Sur les conclusions à fin d’injonction :

6. Eu égard au motif d’annulation retenu, et seul susceptible de l’être, le présent jugement implique seulement qu’il soit enjoint au préfet du Val-de-Marne, ou à tout autre préfet territorialement compétent, de réexaminer la demande de Mme B... et de prendre une décision dans un délai de trois mois à compter de sa notification. Dans les circonstances de l’espèce, il n’y a pas lieu d’assortir cette injonction d’une astreinte.

Sur les frais liés au litige :

7. Il y a lieu, dans les circonstances de l’espèce, de mettre à la charge de l’État une somme de 1 200 euros à verser à Mme B... au titre de l’article L. 761-1 du code de justice administrative.


D E C I D E :


Article 1er : La décision du 8 mars 2023 par laquelle le préfet du Val-de-Marne a implicitement rejeté la demande de titre de séjour de Mme B... est annulée.
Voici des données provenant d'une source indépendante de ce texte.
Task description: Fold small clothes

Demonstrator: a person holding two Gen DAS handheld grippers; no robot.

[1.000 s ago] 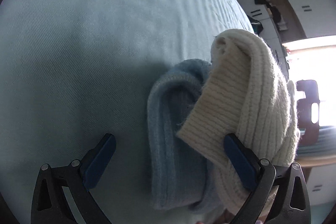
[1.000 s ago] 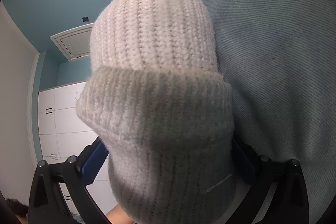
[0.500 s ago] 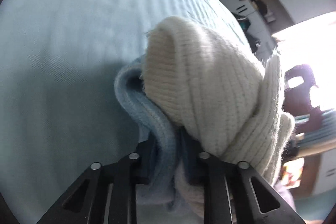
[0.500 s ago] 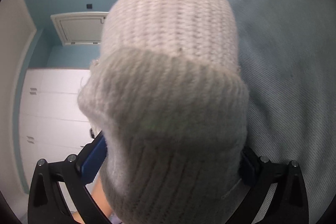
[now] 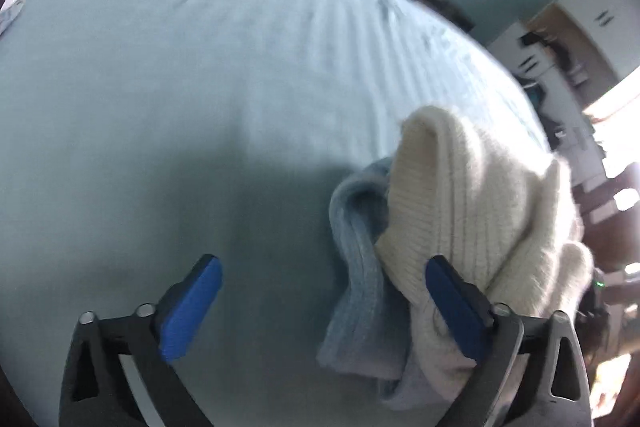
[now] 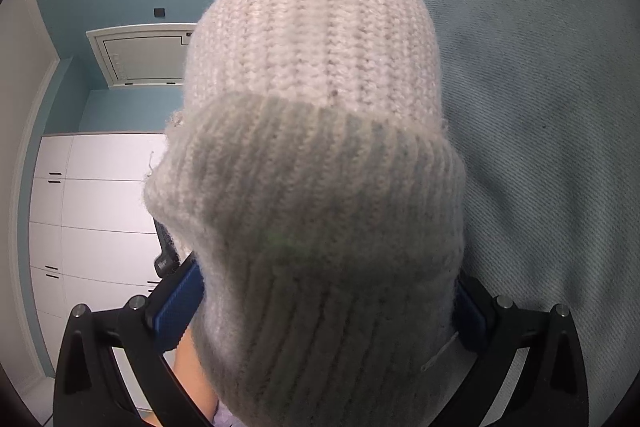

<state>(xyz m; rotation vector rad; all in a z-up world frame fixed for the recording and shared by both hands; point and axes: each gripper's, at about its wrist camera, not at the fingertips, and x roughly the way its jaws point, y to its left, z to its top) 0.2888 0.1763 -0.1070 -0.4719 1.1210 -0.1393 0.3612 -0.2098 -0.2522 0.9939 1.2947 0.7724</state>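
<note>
**Cream knit hat in the right jaws, left jaws spreading beside it**

While the left gripper (image 5: 322, 301) hangs over the pale blue bed (image 5: 168, 99), its jaws are opening and stand wide; the folded light-blue knit (image 5: 356, 267) lies between its blue pads (image 5: 192, 307), but neither pad presses on it. At about three o'clock in the left wrist view, the cream knit hat (image 5: 476, 203) rests against the blue piece and drapes over the right-hand pad, hiding part of it. Beyond the bed, at two o'clock, shelving (image 5: 548, 67) is blurred.

From the right wrist view the same hat (image 6: 316, 167) fills the centre, its ribbed cuff turned up, blocking most of what lies ahead. The right gripper (image 6: 326, 311) pinches it, pads tight against both sides of the cuff. Only this view shows white cupboards (image 6: 92, 211) at nine o'clock, a white panel (image 6: 144, 55) on the teal wall at ten o'clock, and a bit of the person's hand (image 6: 192, 379) at seven o'clock
</note>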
Article 2 : Il est enjoint au préfet du Val-de-Marne, ou à tout autre préfet territorialement compétent, de réexaminer la situation de Mme B... et de prendre une décision dans un délai de trois mois à compter de la notification du présent jugement.

Article 3 : L’État versera à Mme B... une somme de 1 200 euros au titre de l'article L. 761-1 du code de justice administrative.

Article 4 : Le surplus des conclusions de la requête est rejeté.

Article 5 : Le présent jugement sera notifié à Mme B... et au préfet du Val-de-Marne.

Délibéré après l’audience du 19 septembre 2025, à laquelle siégeaient :

M. Combes, présidente,
Mme Robin, conseillère,
M. Collen-Renaux, conseiller.

Rendu public par mise à disposition au greffe le 14 octobre 2025.


Le rapporteur,
T. COLLEN-RENAUX
Le président,
R. COMBES


La greffière,



C. MAHIEU

La République mande et ordonne au préfet du Val-de-Marne en ce qui le concerne ou à tous commissaires de justice à ce requis en ce qui concerne les voies de droit commun contre les parties privées, de pourvoir à l’exécution de la présente décision.